- [DIRECTIONS FOR THIS TASK]: Copy the data that follows exactly as it is, excluding all pictures.

········

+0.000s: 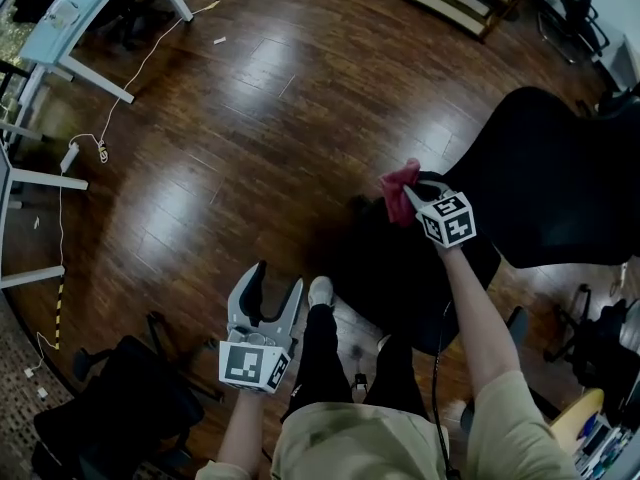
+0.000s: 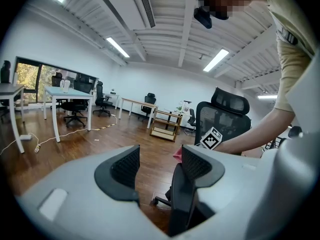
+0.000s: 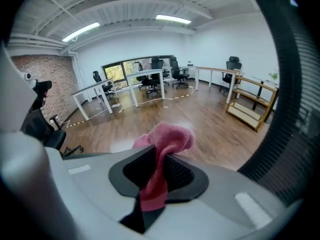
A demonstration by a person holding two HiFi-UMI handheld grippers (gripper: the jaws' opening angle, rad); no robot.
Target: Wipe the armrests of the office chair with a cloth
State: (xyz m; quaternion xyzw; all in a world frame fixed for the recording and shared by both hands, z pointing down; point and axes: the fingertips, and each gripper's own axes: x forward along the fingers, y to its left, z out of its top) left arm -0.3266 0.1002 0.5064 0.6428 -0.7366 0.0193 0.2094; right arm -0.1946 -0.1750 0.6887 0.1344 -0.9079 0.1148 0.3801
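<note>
R gripper has the cloth at the office chair; L gripper hangs back, released.

Head view: the R claw is clenched on the pink cloth, which is bunched at the chair's near side, beside the backrest and over the seat. The armrest is hard to pick out against the dark seat. The L claw is well apart from the chair, so the R is clearly nearer.
L gripper view: L gripper has its jaws spread with nothing gripped. The chair is ahead and to the R, with a bit of cloth just in front of it.
R gripper view: R gripper pinches the cloth, whose long axis runs along the jaws, with the free end puffed out past the tips. The chair's mesh back is close on the R, so I judge the wipe goes that way.
</note>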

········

- [ANSWER FOR THIS EXERCISE]:
+0.000s: 
+0.000s: 
+0.000s: 
A demonstration by a person holding two HiFi-UMI handheld grippers (gripper: the jaws' opening angle, rad); no robot.
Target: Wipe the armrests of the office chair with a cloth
State: (xyz m; quaternion xyzw; all in a world frame fixed for the recording and shared by both hands, z pointing down; point and axes: the fingertips, and each gripper's own axes: x forward along the fingers, y to its left, z out of its top) left arm -0.3266 0.1002 0.5064 0.6428 -0.7366 0.0193 0.2094; right arm -0.1946 -0.1750 0.6887 0.1344 -0.9079 0.1148 0.3801
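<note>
R gripper has the cloth at the office chair; L gripper hangs back, released.

Head view: the R claw is clenched on the pink cloth, which is bunched at the chair's near side, beside the backrest and over the seat. The armrest is hard to pick out against the dark seat. The L claw is well apart from the chair, so the R is clearly nearer.
L gripper view: L gripper has its jaws spread with nothing gripped. The chair is ahead and to the R, with a bit of cloth just in front of it.
R gripper view: R gripper pinches the cloth, whose long axis runs along the jaws, with the free end puffed out past the tips. The chair's mesh back is close on the R, so I judge the wipe goes that way.
</note>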

There is nothing more to this answer.